EXERCISE DIRECTIONS:
When the line containing "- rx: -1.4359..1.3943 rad" is found in the data below, copy it and each line after it through the line containing "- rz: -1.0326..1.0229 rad", exactly and with no others.

-*-

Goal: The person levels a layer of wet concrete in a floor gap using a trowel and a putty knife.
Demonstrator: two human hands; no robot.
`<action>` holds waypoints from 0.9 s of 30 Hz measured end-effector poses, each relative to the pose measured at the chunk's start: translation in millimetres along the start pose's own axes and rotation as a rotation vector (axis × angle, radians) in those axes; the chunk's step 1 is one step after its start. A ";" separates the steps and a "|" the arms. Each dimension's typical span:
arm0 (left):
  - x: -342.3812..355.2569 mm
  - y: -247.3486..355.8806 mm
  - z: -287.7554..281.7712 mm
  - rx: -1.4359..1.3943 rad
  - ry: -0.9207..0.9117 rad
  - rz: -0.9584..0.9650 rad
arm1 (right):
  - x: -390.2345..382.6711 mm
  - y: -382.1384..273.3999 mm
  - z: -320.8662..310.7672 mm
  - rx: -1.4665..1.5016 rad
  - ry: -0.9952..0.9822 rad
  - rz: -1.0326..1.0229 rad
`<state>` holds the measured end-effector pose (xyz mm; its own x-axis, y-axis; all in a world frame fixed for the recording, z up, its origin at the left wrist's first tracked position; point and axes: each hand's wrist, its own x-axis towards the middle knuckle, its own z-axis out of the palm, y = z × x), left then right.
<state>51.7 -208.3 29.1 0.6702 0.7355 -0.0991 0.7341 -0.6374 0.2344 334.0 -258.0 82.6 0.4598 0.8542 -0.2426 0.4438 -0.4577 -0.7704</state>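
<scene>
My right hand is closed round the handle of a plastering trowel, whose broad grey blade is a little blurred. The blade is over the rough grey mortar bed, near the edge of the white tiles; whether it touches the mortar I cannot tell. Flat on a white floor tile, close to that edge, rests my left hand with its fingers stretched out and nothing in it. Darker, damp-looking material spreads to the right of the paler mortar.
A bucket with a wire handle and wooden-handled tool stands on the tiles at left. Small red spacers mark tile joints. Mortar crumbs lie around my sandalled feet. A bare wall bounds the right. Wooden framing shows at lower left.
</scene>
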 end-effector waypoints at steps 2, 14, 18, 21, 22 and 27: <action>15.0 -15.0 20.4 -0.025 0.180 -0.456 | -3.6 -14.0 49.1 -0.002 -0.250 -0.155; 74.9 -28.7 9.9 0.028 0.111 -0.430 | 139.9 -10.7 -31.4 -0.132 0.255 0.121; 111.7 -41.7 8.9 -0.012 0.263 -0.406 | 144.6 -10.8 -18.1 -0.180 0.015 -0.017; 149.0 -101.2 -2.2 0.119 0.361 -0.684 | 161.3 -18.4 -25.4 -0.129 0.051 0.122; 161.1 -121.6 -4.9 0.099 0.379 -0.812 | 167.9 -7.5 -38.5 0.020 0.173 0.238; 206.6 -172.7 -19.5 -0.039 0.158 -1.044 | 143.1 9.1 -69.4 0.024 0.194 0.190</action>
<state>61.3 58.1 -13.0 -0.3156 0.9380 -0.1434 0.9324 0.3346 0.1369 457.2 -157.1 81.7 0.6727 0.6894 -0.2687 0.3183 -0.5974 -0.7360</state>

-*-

SOLUTION FOR THIS PROBLEM:
  - rx: -1.4359..1.3943 rad
  - ry: -0.9207..0.9117 rad
  - rz: -0.9584..0.9650 rad
arm1 (right):
  - x: -390.2345..382.6711 mm
  - y: -382.1384..273.3999 mm
  - z: -320.8662..310.7672 mm
  - rx: -1.4665..1.5016 rad
  - ry: -0.9952..0.9822 rad
  - rz: -1.0326..1.0229 rad

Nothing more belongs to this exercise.